Home > Pulmonology > ATS 2021 > COPD – What Is New > Biomarkers for acute exacerbations in COPD are required

Biomarkers for acute exacerbations in COPD are required

Presented by
Prof. Don D. Sin, University of British Columbia, BC, Canada
Conference
ATS 2021
Currently, C-reactive protein has shown potential for infection triggered exacerbations and D-dimers have great value in differentiating from pulmonary embolism. Analysis of the sputum microbiome opens possibilities for the future.

“Acute exacerbation of chronic obstructive pulmonary disease (AECOPD) is a heterogeneous disorder; it is not a single entity but made up of many different conditions,” stated Prof. Don D. Sin (University of British Columbia, BC, Canada) [1]. They can be grouped by infectious aetiologies resulting from bacterial and/or viral triggers (50–60%) and non-infectious aetiologies such as pulmonary embolism or a lack of compliance. C-reactive protein (CRP) and N-terminal-prohormone of brain natriuretic peptide (NT-proBNP) are the most commonly investigated biomarkers for AECOPD. Nonetheless, even when combined they only achieved 0.8 AUC for discriminating AECOPD from other causes for respiratory distress in COPD patients [2]. For the same purpose, D-dimers have also been tested without providing enough resolution for clinical use, but this biomarker has proved itself valuable for ruling out pulmonary embolism [1]. Using a D-dimer threshold of 500 µg/L demonstrated that over a 3-month period patients below the threshold had a 0.94% risk of venous thromboembolism, whereas the risk of patients with ≥500 µ/L D-dimers was 9.4% [3]. CRP, on the other hand, is interesting to guide antimicrobial therapy. In the outpatient setting, the CRP-based decision-making for or against antimicrobial treatment led to ~20% absolute reduction in the use of antibiotics, compared with the usual approach that is based on clinical appearance [4]. CRP as guidance for antibiotic therapy of AECOPD in the hospital setting also entailed significantly fewer treatments with antibiotics than the Global Initiative for Chronic Obstructive Lung Disease (GOLD)-guided decision-making [5]. In light of these results, it was advocated that the case definition for AECOPD should be altered to become more objective by including values for dyspnoea worsening, oxygen desaturation, and lab results such as CRP, neutrophils, or eosinophils [6]. As the great majority of AECOPD have infectious causes, markers to phenotype the drivers are necessary as well [1].

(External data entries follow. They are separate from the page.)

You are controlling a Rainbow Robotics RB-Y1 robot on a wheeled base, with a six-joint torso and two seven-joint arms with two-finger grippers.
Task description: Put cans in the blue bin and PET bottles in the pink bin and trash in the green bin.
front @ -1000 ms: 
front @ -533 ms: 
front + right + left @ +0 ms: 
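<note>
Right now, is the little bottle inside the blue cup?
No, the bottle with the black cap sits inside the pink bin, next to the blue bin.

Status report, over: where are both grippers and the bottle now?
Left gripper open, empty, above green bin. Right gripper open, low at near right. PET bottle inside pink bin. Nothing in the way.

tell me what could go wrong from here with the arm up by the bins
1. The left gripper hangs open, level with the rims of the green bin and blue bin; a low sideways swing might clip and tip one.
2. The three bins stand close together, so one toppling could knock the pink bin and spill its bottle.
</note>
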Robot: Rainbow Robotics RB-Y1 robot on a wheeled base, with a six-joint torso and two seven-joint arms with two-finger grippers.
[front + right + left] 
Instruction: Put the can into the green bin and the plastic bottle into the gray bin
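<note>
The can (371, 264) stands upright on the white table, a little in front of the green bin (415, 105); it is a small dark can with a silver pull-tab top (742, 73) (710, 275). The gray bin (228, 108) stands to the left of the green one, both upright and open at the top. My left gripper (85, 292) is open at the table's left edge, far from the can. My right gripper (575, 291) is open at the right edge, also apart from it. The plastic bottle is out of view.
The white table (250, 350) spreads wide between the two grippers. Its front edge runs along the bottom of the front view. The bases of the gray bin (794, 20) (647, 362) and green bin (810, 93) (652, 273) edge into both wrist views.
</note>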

Lung microbiome: a promising future tool to identify patients with poor prognosis?

Currently, it is known that even in healthy persons the lungs are not sterile. Moreover, molecular testing techniques such as 16S sequencing are used increasingly for pathogen identification. An investigation of the microbiome of the sputum of AECOPD patients at day 1 of hospital admission by 16S rRNA gene sequencing demonstrated that the microbiome profile may identify patients with poor prognosis [7]. The hazard of mortality within 1 year was higher in those who were missing Veillonella, a normal commensal in oropharynx and lungs, higher for those positive for Staphylococcus, and highest for patients Veillonella-negative and Staphylococcus-positive versus patients positive for Veillonella and negative for Staphylococcus. Furthermore, the diversity in the microbiome of survivors was greater than in that of non-survivors.

Concerning virus identification, Prof. Sin also saw future potential: “Going forward, we will have more molecular testing for viruses available to us and we do not have to just say the AECOPD was caused by a virus; we can identify the exact virus that was responsible for the AECOPD and develop a more targeted therapy to that virus.

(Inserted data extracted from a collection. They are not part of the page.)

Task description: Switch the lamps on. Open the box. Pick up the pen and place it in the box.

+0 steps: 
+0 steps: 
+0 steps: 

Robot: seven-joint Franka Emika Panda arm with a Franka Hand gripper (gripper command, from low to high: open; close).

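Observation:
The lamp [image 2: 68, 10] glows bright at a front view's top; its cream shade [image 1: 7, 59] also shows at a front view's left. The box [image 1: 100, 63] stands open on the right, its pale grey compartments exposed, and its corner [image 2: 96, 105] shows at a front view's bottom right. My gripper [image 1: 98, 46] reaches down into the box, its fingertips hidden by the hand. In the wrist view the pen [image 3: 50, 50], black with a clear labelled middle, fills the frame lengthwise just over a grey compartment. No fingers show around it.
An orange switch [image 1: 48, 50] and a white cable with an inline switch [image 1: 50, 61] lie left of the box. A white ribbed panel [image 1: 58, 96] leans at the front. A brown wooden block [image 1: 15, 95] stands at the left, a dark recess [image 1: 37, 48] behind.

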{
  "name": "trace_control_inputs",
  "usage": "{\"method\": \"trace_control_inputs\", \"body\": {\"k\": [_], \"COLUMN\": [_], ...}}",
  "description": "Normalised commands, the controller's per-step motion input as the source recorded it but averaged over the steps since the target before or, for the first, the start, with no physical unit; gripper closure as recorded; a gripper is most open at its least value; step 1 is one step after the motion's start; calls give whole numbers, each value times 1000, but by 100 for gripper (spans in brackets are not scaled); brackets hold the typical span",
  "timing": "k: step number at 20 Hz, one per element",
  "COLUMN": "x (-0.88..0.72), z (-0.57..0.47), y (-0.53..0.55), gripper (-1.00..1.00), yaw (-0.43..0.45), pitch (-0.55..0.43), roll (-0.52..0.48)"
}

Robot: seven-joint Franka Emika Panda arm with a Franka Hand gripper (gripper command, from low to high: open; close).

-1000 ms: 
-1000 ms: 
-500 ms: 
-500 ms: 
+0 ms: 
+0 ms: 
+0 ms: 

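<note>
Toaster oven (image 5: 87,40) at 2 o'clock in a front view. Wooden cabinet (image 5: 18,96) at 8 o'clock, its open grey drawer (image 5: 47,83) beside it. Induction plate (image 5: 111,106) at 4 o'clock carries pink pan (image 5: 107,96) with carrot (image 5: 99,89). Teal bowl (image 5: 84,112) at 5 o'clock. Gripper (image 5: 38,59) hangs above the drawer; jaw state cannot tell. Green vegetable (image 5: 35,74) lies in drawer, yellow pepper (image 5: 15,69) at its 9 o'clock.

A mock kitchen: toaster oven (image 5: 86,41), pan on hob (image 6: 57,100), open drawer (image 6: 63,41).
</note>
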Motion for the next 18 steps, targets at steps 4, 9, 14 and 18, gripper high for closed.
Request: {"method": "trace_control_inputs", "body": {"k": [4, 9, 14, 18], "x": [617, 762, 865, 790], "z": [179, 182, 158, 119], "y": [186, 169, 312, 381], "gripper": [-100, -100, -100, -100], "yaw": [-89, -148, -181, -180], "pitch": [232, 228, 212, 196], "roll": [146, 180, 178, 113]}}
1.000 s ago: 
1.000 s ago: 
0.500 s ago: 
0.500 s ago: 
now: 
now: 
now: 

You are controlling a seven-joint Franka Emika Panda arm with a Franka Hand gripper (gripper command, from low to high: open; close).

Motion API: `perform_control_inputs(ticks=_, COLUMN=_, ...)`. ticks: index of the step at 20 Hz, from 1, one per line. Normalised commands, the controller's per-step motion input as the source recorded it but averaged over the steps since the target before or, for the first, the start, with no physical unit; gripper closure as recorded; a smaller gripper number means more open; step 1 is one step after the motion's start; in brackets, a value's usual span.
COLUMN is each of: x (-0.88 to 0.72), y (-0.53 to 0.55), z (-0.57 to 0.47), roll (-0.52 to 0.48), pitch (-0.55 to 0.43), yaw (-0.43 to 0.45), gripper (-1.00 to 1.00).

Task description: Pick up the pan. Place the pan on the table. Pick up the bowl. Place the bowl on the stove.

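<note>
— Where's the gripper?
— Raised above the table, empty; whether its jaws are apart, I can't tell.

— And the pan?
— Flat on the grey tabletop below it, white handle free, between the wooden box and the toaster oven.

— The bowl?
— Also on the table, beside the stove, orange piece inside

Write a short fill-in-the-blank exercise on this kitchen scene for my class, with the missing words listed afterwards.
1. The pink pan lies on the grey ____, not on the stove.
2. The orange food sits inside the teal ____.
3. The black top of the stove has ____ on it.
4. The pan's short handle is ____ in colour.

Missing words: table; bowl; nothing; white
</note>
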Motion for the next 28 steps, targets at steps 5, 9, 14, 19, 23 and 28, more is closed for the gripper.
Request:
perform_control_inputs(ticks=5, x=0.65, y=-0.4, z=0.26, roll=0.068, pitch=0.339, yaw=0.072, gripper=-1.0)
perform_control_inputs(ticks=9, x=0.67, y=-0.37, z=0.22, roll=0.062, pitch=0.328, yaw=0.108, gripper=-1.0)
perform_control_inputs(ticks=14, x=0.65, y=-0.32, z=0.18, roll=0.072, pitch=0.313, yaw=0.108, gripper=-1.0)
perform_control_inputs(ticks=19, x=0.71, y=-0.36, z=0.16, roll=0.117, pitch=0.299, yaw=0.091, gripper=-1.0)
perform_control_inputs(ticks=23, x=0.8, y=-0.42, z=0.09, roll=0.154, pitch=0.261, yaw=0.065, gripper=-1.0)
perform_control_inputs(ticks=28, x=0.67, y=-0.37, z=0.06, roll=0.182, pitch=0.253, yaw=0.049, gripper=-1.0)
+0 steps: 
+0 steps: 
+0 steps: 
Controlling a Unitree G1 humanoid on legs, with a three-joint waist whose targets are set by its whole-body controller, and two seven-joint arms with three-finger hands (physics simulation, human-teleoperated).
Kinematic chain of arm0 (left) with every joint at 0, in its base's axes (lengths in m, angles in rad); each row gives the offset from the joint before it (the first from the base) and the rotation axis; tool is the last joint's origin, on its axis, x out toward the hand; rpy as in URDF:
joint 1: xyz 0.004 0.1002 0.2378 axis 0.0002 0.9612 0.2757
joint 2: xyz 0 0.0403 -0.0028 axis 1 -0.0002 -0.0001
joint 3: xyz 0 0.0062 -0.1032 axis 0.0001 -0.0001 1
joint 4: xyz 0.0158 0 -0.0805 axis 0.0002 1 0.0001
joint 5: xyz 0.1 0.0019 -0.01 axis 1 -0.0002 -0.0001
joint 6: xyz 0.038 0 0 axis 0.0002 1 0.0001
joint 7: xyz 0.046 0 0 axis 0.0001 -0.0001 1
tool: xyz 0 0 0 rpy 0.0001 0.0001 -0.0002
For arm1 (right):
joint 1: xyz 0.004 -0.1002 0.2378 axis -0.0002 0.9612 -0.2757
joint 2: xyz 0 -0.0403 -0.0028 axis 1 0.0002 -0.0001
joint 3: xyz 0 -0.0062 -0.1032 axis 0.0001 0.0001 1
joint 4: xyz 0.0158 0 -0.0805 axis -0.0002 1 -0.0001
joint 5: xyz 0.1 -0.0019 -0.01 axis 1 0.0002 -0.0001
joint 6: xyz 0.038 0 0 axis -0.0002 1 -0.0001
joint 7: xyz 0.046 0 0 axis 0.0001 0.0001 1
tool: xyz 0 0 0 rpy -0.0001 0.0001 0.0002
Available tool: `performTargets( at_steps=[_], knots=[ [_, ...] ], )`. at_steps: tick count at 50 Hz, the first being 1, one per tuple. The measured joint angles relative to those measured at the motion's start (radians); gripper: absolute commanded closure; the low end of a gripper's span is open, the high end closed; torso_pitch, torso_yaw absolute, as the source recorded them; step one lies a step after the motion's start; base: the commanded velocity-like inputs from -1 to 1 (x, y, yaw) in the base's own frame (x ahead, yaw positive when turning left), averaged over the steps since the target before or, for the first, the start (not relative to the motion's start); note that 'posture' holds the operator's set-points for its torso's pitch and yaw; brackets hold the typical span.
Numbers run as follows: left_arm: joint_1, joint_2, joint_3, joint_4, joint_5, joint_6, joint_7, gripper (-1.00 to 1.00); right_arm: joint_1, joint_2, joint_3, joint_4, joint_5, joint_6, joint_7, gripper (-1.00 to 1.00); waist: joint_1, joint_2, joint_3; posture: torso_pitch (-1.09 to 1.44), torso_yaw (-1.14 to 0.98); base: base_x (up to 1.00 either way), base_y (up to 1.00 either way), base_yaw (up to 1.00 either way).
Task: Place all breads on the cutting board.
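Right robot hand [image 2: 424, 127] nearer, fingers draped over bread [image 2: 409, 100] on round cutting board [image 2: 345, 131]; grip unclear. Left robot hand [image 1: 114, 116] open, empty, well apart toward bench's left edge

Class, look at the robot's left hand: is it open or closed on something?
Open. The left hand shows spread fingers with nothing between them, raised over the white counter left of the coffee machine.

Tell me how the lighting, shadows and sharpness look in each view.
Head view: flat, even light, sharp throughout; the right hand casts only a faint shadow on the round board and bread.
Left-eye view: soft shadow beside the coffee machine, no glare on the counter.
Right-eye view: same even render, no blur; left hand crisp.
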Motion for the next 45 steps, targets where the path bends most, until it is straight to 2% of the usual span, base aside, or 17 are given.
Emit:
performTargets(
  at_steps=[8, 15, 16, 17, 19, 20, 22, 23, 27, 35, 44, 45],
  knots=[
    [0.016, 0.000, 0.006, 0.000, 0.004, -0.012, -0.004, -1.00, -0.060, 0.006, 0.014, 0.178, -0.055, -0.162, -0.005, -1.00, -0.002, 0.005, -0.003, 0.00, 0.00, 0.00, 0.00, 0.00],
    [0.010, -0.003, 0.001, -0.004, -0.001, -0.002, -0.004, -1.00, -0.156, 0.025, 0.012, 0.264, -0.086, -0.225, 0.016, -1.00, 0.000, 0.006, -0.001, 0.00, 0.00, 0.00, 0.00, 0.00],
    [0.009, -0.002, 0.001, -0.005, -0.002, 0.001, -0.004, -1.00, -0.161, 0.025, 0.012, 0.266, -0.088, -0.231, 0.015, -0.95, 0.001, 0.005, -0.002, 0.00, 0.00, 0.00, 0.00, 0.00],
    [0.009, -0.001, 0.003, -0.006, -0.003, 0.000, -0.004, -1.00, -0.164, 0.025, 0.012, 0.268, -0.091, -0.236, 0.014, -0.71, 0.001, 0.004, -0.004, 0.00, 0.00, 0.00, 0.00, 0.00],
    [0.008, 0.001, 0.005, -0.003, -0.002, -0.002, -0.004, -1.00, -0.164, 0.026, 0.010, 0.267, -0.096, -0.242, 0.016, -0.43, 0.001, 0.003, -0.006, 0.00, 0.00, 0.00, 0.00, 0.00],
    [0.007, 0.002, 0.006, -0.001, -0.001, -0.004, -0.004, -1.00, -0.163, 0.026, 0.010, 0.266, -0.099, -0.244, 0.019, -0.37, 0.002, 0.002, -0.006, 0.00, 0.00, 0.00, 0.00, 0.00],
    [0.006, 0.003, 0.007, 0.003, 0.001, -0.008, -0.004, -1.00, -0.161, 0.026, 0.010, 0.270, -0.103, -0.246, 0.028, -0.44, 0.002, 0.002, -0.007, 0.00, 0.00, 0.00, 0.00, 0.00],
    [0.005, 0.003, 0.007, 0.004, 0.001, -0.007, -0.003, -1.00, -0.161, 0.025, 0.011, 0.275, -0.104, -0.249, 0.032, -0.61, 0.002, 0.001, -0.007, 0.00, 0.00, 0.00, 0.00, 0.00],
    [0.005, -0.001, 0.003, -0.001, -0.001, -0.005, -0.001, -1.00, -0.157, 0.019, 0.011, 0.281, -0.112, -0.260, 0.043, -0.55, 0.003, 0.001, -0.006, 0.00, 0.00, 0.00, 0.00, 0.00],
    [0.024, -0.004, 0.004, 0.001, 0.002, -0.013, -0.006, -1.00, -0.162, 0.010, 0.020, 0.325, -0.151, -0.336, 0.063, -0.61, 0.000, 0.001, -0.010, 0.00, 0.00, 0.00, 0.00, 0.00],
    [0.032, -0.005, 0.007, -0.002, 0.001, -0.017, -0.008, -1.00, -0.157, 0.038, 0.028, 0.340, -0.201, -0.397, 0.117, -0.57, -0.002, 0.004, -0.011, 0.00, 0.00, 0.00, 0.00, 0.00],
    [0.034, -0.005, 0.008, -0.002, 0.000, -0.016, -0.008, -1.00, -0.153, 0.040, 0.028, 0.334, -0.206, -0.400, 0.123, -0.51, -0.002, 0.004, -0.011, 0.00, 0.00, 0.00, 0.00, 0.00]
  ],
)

Prof. Sin summarised: “Biomarkers are urgently needed to segregate the aetiologies into various categories for targeted therapy. Currently, CRP and D-dimers have the most promise. In the future, nevertheless, more molecular testing will be available to phenotype AECOPD and develop targeted therapy.”

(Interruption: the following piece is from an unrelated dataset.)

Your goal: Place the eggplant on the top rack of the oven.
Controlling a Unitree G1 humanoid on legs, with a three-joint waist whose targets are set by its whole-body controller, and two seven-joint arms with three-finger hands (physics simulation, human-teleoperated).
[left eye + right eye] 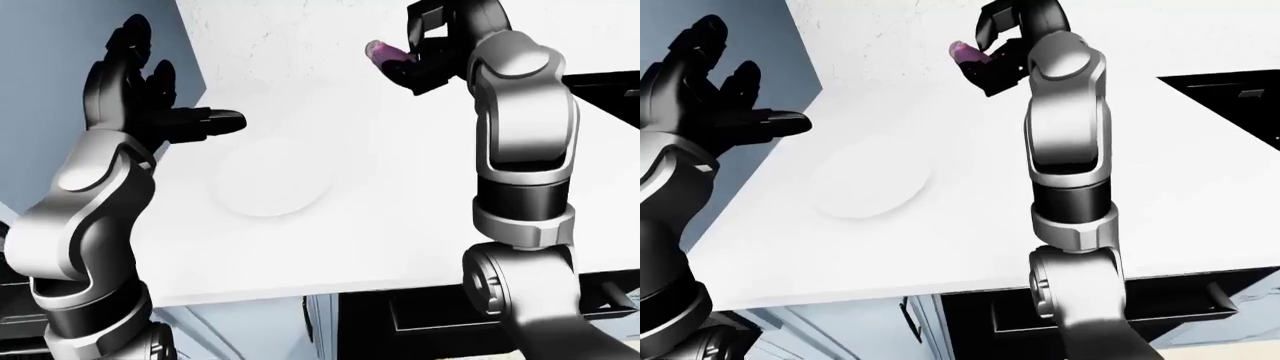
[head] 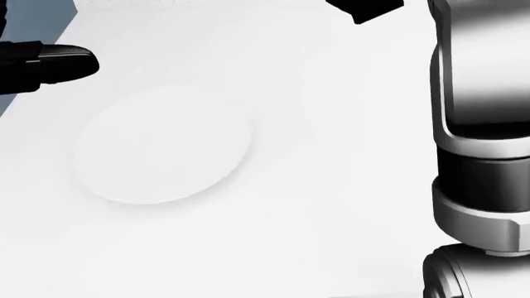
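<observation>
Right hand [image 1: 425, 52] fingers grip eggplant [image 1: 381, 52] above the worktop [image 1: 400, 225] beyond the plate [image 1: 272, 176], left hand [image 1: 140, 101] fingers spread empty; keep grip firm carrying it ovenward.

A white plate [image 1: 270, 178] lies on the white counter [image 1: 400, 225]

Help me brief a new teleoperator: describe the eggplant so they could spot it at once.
Find the white counter filling the left-eye view, then follow the right arm up to the right hand near the top. The eggplant pokes out from its fingers, the only purple thing here; the white plate nearby lies bare.
</observation>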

  1. Sin DD. Biomarkers for Acute Exacerbations: Challenges and Promise. Session B027: Phenotyping acute exacerbations of COPD. ATS 2021 International Conference, 14-19 May.
  2. Chen YWR, et al. PLoS One 2017;12(3):e0174063.
  3. Couturaud F, et al. JAMA. 2021;325(1):59-68.
  4. Butler CC, et al. N Engl J Med. 2019;381(2):111-120.
  5. Prins HJ, et al. Eur Respir J. 2019;53(5):1802014.
  6. Kim V, et al. Eur Respir J. 2018;52(5):1801261.
  7. Leitao Filho FS, et al. Am J Respir Crit Care Med. 2019;199(10):1205-1213.